Scholars such as Alex de Vries maintain that by 2027, data centers will consume as much energy as a small country such as The Netherlands or Sweden. But it gets unwieldy when the requirement for inference outpaces what is consumed to train AI systems.
De Vries observes that applying AI to Google’s search could, in a worst-case scenario, boost its energy use to around that of Ireland, or 29TWh per year. But he notes that the sheer cost of doing this could discourage Google from implementing it.
Energy usage will escalate in the coming years, as reported in a post from Device42, which provides asset management services to data center operators and providers. Data centers use 240 to 340 terawatts of energy. However, with “generative AI and other processing-intensive workloads, data center energy consumption is slated to rise to 2967 terawatts by 2030.”
The game is on. Data center operators know they have to reduce emissions.
More energy-conscious approaches to foundries and data center buildouts will continue. They have to — Gelsinger made it personal in his opening remarks.
“You know, one time my daughter-in-law was given me a bad time: ‘Hey, you’re sort of proud of all the great advances that you drove, huh?'” Gelsinger said. “And then she said, ‘What if you have to bankrupt my planet to do so?’
“I think all of us are left with that same question of, are we going to be responsibly turning over our planet to the next generation and in the face of things like this explosion of AI capabilities? It isn’t just doing good things. It’s doing the right things for tomorrow as well.”
‘Bringing Back the Silicon to Silicon Valley’
This leads to many questions, not just for technology executives. World leaders and lawmakers must get a grip on matters.
But that may be the most challenging dilemma of all. Gelsinger and industry colleagues are making alliances with the political establishment like never before. Chip foundries are geopolitical hotspots. However, governments still want to build chip foundries, as illustrated by Gelsinger and the U.S. Secretary of Commerce Gina M. Raimondo, who spoke in a video feed at Direct Connect.

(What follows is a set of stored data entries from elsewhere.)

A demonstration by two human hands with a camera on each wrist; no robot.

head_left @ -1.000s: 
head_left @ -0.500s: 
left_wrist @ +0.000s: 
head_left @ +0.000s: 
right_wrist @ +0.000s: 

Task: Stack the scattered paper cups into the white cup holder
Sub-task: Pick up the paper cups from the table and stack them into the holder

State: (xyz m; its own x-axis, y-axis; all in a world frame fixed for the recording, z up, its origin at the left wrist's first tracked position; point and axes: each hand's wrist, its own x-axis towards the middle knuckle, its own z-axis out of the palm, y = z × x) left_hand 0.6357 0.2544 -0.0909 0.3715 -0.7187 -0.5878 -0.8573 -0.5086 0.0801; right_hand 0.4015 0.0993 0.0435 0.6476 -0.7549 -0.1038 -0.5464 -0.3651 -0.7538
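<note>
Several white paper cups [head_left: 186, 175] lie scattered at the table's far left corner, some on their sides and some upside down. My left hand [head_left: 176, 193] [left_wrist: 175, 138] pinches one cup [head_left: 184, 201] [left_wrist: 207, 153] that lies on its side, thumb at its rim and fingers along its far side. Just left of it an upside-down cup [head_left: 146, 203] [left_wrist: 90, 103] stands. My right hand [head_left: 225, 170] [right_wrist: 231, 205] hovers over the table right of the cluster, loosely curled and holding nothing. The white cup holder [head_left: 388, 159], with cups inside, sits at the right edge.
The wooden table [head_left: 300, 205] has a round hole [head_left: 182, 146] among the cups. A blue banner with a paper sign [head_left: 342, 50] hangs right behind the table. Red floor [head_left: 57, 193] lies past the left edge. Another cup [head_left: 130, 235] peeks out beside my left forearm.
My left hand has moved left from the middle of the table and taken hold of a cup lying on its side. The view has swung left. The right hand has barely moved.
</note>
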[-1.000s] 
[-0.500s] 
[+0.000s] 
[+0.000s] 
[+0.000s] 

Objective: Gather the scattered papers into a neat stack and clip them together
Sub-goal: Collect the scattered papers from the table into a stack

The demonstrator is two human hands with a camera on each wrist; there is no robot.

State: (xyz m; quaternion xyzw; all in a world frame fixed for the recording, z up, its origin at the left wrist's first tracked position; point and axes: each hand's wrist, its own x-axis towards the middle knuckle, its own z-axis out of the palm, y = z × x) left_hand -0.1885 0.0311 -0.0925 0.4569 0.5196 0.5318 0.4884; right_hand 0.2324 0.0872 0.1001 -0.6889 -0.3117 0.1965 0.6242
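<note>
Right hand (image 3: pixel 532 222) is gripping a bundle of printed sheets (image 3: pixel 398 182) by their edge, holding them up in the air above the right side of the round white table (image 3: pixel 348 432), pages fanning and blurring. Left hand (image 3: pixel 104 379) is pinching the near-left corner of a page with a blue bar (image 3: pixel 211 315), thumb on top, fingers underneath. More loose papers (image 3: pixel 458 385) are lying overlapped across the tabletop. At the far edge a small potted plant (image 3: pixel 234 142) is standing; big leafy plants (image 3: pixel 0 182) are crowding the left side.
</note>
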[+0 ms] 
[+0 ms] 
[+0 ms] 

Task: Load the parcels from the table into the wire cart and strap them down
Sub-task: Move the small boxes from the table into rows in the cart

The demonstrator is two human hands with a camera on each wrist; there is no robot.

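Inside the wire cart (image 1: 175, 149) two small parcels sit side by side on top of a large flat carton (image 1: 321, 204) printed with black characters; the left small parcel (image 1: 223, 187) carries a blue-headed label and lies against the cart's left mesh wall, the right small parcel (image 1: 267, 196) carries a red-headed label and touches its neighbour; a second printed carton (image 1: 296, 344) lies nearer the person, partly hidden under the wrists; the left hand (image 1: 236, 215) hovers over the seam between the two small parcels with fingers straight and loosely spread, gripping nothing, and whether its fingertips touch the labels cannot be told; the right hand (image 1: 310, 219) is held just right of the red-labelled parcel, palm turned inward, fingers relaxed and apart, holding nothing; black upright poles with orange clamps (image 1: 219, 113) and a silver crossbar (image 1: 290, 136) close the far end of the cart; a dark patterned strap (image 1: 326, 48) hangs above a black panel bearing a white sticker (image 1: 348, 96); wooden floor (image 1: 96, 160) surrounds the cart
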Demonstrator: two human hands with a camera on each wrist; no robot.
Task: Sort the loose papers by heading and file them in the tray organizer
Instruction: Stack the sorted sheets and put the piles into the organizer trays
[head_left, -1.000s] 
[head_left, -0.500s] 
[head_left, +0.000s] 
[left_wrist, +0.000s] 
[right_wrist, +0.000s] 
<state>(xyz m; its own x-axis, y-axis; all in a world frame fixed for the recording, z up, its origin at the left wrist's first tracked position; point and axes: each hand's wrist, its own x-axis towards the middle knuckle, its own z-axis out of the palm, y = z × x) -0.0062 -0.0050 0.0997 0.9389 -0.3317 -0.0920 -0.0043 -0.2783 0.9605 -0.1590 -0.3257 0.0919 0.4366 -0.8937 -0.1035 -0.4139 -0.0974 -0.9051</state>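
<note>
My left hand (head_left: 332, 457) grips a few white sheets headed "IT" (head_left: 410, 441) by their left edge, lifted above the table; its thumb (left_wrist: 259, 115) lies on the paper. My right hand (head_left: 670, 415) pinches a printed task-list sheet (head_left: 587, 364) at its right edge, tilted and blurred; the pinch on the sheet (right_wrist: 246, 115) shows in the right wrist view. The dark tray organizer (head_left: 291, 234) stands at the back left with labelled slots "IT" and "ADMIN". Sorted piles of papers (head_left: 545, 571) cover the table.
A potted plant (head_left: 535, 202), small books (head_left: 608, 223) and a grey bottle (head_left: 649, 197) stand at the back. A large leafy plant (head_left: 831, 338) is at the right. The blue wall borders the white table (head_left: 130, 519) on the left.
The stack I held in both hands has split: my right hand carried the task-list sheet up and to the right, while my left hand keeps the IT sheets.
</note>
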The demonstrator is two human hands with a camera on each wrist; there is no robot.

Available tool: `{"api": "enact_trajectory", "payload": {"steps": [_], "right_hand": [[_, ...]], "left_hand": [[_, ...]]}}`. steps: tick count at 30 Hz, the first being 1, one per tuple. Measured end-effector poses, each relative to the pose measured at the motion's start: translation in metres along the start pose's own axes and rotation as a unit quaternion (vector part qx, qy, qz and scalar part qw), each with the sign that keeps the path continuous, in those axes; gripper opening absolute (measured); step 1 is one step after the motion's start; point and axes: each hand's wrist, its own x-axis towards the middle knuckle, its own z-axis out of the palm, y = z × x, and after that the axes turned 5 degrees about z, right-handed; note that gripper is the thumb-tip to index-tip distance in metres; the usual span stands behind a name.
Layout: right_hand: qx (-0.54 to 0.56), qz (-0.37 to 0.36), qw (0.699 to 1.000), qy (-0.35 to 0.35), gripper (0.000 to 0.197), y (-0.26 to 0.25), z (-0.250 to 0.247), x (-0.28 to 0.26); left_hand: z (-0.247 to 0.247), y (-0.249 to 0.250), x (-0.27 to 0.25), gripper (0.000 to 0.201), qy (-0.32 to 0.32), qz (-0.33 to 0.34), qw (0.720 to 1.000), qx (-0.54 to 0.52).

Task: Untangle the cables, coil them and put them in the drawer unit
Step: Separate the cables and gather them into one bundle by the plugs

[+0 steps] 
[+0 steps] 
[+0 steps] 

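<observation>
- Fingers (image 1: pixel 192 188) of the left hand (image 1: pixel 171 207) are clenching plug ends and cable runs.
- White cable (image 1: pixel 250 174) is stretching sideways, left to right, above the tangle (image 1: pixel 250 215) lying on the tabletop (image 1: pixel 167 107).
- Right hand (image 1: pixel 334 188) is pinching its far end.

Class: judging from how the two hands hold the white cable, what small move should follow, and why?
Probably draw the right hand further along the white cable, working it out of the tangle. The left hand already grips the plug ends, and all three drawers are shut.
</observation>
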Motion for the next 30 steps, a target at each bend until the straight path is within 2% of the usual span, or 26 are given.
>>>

She made her point with an element of political theater (think China and calls for jobs). Note: Raimondo did not say anything about water scarcity or the electricity demands of chip development.
“The fact that we are so overly dependent on a couple of countries in Asia, to access semiconductor chips that we need for life-saving medical equipment, cars, every piece of technology — showed us we gotta get to work,” Raimondo said. “We need to get back to work making more chips in America.
“Our generation, this is our moment, and it’s making more chips in America, bringing back the silicon to Silicon Valley, if you will. But it isn’t just that. It’s then getting a massive flywheel going in the United States of America from research and development, all the way through to advanced packaging, and everything in between.”
So, then, what? Who will get the water, how will the electricity be enough? Then there are all the questions about demand. Who will get these chips made in the USA?
Right now, it’s just waiting for policy to emerge.
There you go. Welcome to the new world of the rich and poor.